• _AIM OF THE EXERCISE_: Please reproduce the entire listing exactly.

• _RECORDS FOR THIS EXERCISE_:
+ + + + + + +

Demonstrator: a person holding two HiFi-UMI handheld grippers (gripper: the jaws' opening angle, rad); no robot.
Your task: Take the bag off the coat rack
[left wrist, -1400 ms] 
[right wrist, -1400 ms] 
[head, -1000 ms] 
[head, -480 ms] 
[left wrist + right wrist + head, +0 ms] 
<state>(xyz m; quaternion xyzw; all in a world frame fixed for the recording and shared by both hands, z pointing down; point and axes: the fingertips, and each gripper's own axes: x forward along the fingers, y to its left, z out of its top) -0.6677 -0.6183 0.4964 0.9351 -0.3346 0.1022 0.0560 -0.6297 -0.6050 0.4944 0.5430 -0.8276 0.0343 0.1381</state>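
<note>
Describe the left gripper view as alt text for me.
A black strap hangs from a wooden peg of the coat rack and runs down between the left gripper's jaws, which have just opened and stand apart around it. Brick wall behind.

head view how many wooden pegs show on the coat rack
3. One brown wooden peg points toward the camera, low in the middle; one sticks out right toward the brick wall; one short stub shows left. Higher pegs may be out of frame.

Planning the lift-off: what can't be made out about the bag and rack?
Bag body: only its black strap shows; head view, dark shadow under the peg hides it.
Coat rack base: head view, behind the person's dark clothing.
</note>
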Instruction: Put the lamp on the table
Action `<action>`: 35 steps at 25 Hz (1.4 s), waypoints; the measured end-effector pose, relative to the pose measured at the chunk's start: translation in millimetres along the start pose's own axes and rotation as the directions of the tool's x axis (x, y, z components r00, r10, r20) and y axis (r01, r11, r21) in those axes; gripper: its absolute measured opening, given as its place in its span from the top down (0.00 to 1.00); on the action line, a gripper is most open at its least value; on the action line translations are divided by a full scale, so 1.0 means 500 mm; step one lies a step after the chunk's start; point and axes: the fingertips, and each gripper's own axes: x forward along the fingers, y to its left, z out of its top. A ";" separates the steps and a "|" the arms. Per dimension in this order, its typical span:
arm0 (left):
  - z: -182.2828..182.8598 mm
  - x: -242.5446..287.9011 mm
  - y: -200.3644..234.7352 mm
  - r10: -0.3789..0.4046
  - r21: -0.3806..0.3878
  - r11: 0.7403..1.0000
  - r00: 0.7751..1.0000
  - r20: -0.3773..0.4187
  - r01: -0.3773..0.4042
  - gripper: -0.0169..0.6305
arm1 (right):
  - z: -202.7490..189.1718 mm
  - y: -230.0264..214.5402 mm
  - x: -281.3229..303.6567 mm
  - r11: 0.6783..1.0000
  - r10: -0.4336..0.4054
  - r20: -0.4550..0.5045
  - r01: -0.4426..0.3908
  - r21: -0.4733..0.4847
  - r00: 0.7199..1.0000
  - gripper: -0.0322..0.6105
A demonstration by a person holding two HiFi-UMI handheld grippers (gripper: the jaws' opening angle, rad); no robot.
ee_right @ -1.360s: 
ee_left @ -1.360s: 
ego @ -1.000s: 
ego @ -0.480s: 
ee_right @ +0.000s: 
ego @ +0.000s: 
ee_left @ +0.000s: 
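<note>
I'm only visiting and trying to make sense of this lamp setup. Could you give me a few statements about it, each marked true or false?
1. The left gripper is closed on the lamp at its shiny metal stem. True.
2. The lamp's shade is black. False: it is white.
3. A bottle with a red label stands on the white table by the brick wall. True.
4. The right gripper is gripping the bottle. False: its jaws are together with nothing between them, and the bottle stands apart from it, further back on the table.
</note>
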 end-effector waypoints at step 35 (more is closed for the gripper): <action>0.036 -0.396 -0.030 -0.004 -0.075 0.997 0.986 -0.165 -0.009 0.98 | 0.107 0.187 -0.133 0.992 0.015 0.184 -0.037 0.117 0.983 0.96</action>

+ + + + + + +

• _RESULT FOR THIS EXERCISE_:
Demonstrator: a person holding two HiFi-UMI handheld grippers (gripper: the jaws' opening angle, rad); no robot.
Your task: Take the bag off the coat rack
[left wrist, -1400 ms] 
[right wrist, -1400 ms] 
[head, -1000 ms] 
[head, -480 ms] 
[left wrist + right wrist + head, +0 ms] 
<state>(xyz m; quaternion xyzw; all in a world frame fixed for the recording and shared by both hands, z pointing down; point and axes: the fingertips, and each gripper's own axes: x forward along the fingers, y to its left, z out of its top) -0.6677 -0.6183 0.4964 0.9351 -0.3346 0.1022 0.0560 -0.6297 -0.6050 0.4944 0.5430 -0.8276 0.0343 0.1381</state>
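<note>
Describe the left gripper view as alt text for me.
A black strap hangs from a wooden peg of the coat rack and runs down between the left gripper's jaws, which have just opened and stand apart around it. Brick wall behind.

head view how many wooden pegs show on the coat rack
3. One brown wooden peg points toward the camera, low in the middle; one sticks out right toward the brick wall; one short stub shows left. Higher pegs may be out of frame.

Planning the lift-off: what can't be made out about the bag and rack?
Bag body: only its black strap shows; head view, dark shadow under the peg hides it.
Coat rack base: head view, behind the person's dark clothing.
</note>
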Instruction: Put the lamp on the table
Action `<action>`: 35 steps at 25 Hz (1.4 s), waypoints; the measured end-effector pose, relative to the pose measured at the chunk's start: translation in millimetres along the start pose's own axes and rotation as the directions of the tool's x axis (x, y, z components r00, r10, r20) and y axis (r01, r11, r21) in those axes; gripper: its absolute measured opening, given as its place in its span from the top down (0.00 to 1.00); on the action line, a gripper is most open at its least value; on the action line translations are divided by a full scale, so 1.0 means 500 mm; step one lies a step after the chunk's start; point and axes: the fingertips, and each gripper's own axes: x forward along the fingers, y to its left, z out of its top. A ";" separates the steps and a "|" the arms. Per dimension in this order, its typical span:
arm0 (left):
  - z: -182.2828..182.8598 mm
  - x: -242.5446..287.9011 mm
  - y: -200.3644..234.7352 mm
  - r10: -0.3789..0.4046
  - r21: -0.3806..0.3878
  - r11: 0.7403..1.0000
  - r00: 0.7751..1.0000
  - r20: -0.3773..0.4187
  - r01: -0.3773..0.4042
  - gripper: -0.0169..0.6305
arm1 (right):
  - z: -202.7490..189.1718 mm
  - y: -230.0264..214.5402 mm
  - x: -281.3229..303.6567 mm
  - r11: 0.6783..1.0000
  - r10: -0.4336..0.4054
  - r20: -0.4550..0.5045
  - r01: -0.4426..0.3908
  - r21: -0.4733..0.4847
  - r00: 0.7199..1.0000
  - gripper: -0.0322..0.6105
A demonstration by a person holding two HiFi-UMI handheld grippers (gripper: the jaws' opening angle, rad); no robot.
ee_right @ -1.360s: 
ee_left @ -1.360s: 
ego @ -1.000s: 
ego @ -0.480s: 
ee_right @ +0.000s: 
ego @ +0.000s: 
ee_left @ +0.000s: 
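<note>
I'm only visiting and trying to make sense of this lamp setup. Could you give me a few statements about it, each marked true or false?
1. The left gripper is closed on the lamp at its shiny metal stem. True.
2. The lamp's shade is black. False: it is white.
3. A bottle with a red label stands on the white table by the brick wall. True.
4. The right gripper is gripping the bottle. False: its jaws are together with nothing between them, and the bottle stands apart from it, further back on the table.
</note>
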 end-effector waypoints at step 35 (more is closed for the gripper): <action>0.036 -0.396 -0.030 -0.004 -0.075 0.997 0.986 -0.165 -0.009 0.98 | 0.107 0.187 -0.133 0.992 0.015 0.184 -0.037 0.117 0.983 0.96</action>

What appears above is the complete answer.